En règle générale, les concepts de GTI sont des modèles de série à peine maquillés. Les constructeurs collent de grosses roues, des baquets et des ceintures rouges à une auto déjà parée pour la route, la posent sur un stand et surveillent les forums, comptant le nombre de « Chérie ! Banco, on vend la caravane ! ». Une petite sportive de ce genre doit rester un achat pas trop dur à justifier.
2004. Ford vient de commercialiser la première Focus RS, une compacte ultraperformante aux trains roulants de compétition, dont on a appris depuis qu’elle était vendue à perte (environ 5 000 € par voiture, à cause d’une fabrication quasi artisanale). Les aficionados des RS sont à bloc. Devant la Fiesta ST (150 ch), ils se prennent logiquement à espérer une RS aussi affûtée que la Focus, un engin avec des ailes bien larges et quelque chose comme 190 ch, histoire de renvoyer la Clio II RS dans les cordes.
Au salon de Genève 2004, Ford va leur donner exactement ce qu’ils appelaient de leurs vœux. Le concept Fiesta RS, issu du Rallye Concept de 2002, fait admirer un kit carrosserie bodybuildé à souhait et une livrée inspirée de la toute-puissante GT. Quinze ans après, avouez qu’elle a toujours une sacrée bonne bouille.
Ford n’avait pas fait les choses à moitié. Regardez cet intérieur tout prêt à être mis en production. À l’époque, c’était Jost Capito qui dirigeait Ford RS, celui-là même qui allait emmener Volkswagen vers l’hégémonie absolue en rallye. Il nota que la Fiesta RS était attendue de pied ferme par une clientèle de connaisseurs.

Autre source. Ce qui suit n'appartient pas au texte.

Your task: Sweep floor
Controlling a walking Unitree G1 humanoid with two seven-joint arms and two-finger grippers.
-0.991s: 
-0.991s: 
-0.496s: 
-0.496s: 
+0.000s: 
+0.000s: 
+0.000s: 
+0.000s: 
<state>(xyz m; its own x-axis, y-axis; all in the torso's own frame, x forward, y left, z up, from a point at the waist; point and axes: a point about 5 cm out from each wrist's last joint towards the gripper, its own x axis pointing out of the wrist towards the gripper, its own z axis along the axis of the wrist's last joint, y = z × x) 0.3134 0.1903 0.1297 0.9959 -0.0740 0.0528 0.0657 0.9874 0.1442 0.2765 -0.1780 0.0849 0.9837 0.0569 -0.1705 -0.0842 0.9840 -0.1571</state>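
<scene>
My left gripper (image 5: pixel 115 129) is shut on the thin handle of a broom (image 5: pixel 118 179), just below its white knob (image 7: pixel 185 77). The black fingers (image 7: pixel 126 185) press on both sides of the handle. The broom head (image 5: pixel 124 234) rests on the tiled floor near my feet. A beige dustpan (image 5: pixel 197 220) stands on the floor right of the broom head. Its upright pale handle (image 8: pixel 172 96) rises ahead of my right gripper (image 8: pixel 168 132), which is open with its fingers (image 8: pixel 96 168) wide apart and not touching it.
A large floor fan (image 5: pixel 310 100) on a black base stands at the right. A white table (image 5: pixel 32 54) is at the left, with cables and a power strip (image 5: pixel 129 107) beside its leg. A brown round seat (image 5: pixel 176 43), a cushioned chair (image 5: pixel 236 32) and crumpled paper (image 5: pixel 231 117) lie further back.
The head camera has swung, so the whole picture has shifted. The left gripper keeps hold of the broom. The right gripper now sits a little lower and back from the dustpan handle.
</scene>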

C’est là que ça a coincé financièrement. Pour tenir les promesses de de cet alléchant concept, il aurait fallu des moyens que Ford n’avait plus à ce moment-là, rincé par une Focus RS qui avait chamboulé la catégorie mais lui avait coûté beaucoup d’argent. Le projet fut avorté, et il fallut attendre pas moins de cinq ans pour voir arriver un autre produit Ford RS sous la forme de la terrible Focus RS Mk II.
Pire, la Fiesta RS avait tellement fait saliver les amateurs que la demande pour la ST diminua nettement. Il faut dire que si c’était une excellente voiture, elle n’était pas la référence absolue qu’est aujourd’hui sa descendante.
Entre l’actuelle Fiesta ST, reine incontestée des citadines pêchues, et la Focus RS, préretraitée qui continue à en remontrer aux Audi RS3 et Mercedes A45 AMG, Ford s’est depuis hissé sur le toit du monde des GTI. Y serait-il parvenu encore plus vite si la Fiesta RS avait vu le jour ? Se serait-il au contraire reposé sur ses lauriers ensuite au risque de ne jamais atteindre l’excellence des Ford ST et RS actuelles ? On n’en sait rien, mais carpe diem.